- [What to do]: Reproduce without change the lines in the material below that run from the one with "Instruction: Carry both" to the end, and nothing more.

● ● ● ● ●

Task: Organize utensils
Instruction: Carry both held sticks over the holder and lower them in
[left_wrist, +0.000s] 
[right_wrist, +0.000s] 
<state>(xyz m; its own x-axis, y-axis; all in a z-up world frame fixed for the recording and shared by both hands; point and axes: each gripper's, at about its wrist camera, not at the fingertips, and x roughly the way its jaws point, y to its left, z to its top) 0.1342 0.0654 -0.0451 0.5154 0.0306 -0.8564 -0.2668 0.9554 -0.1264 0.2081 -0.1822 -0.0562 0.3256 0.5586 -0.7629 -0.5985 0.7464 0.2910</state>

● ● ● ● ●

- [Solution for this exercise]:
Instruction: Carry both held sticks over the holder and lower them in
[left_wrist, +0.000s] 
[right_wrist, +0.000s] 
<state>(xyz m; its own x-axis, y-axis; all in a z-up world frame fixed for the recording and shared by both hands; point and axes: each gripper's, at about its wrist camera, not at the fingertips, and x roughly the way its jaws point, y to its left, z to its top) 0.1342 0.0654 -0.0451 0.5154 0.0306 -0.8564 -0.2668 0.9554 -0.1264 0.2081 -0.1822 -0.0562 0.3256 0.5586 -0.7629 -0.5985 0.7464 0.2910</state>

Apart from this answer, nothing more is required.